A while back I got an offer from a frequent flyer program that I had some long unused miles in and opted to redeem them for a handful of magazine subscriptions. Time, (I prefer Newsweek, but it wasn’t offered), Road & Track (Ron is into cars), Wired (which is ok but I wouldn’t pay for), Travel & Leisure (I am more a Budget Travel type) and The Advocate (which we took only because we had so many points to spend and there was nothing else).
Time was The Avocado as it was sometimes called had a very political and revolutionary tone at the front of the book, then a section of local gay news from each of the fifty states and then the ads which were cruisy and fun. It evolved into a slick NY-el Lay celebrity and fashion mag and I canceled my subscription in disgust years ago. And up until this issue I have mostly just glanced through these and tossed them in the recycle box. But the cover illustration of John Waters and Homer Simpson caught my eye and inside instead of the more usual celebrity gossip there are good stories on the Anglican divide over gay rights and the opportunistic Nigerian Akinola, an interview with Michael Moore and the cover story on how The Simpsons has changed America’s perception of gay people.

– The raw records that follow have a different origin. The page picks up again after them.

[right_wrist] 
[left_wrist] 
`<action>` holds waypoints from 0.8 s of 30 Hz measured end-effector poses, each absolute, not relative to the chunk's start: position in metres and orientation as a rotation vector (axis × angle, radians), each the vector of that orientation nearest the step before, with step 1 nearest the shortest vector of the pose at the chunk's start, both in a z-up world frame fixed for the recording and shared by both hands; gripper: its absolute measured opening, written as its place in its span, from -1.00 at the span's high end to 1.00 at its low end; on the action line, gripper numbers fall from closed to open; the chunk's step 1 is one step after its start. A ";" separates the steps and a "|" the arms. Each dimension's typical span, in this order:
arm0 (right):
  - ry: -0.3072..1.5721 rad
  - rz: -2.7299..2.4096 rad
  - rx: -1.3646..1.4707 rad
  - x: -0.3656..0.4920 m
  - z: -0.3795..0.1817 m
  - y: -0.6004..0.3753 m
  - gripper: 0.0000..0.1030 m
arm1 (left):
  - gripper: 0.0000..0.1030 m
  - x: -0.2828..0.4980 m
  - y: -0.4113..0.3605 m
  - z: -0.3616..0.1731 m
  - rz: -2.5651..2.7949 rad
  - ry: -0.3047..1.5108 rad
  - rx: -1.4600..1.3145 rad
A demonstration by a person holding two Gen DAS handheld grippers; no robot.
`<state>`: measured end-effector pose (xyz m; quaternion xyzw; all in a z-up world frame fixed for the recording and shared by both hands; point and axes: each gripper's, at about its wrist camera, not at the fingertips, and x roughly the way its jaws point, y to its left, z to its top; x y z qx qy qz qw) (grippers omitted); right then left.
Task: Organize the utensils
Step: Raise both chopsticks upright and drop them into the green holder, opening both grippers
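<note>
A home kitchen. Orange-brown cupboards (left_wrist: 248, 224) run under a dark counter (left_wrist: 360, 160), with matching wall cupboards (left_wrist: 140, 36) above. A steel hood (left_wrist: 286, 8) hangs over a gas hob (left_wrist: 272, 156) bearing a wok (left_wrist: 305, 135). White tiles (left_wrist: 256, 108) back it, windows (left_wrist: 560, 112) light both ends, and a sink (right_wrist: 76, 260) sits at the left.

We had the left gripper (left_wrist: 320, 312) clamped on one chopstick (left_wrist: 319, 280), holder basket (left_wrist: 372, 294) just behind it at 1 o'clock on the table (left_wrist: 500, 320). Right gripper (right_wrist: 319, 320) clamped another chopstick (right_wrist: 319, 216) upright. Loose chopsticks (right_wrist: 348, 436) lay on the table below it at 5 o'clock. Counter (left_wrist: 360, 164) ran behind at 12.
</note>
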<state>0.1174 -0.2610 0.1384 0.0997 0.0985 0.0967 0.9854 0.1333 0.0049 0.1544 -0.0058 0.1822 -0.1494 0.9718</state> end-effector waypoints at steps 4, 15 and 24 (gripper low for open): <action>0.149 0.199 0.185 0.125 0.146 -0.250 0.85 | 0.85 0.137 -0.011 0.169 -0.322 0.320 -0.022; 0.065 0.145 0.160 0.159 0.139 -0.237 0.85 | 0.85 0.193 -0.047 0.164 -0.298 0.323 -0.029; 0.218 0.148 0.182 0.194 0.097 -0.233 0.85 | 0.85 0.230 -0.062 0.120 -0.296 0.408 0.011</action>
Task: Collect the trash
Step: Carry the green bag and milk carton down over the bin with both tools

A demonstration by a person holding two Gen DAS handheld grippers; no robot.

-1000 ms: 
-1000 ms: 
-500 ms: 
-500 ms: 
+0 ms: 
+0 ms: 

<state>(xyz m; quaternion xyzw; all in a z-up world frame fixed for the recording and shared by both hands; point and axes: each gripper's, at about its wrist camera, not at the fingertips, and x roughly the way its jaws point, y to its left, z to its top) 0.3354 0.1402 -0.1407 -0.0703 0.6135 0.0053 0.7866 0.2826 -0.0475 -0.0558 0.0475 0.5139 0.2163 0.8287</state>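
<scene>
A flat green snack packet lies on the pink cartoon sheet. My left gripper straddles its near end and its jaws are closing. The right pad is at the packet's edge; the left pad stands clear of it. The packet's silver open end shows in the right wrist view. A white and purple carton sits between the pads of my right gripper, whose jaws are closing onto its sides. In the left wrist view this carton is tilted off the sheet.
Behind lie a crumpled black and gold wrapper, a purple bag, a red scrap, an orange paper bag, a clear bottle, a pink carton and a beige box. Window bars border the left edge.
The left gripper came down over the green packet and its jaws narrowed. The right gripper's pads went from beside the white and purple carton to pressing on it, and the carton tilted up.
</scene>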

Ron did read Napoleon’s Buttons and liked it very much. Now he is reading The Baseball Economist The Real Game Exposed. I teased him that he should blog about it when he finishes and he said, no when I finish You should read it and blog it and I whined ‘but I have so many books to read already’. And have little interest in baseball. Still haven’t gotten ahold of Akthi and Staci. Maybe our messages are not going through. I am off Tues, Wed, Thurs and will have to follow up on that.
Firefox has been really flaky of late and Ron decided to download the new Safari for Windows which I am trying out for the first time with this post. It looks great but I have yet to get a touch with it. Verdict still out.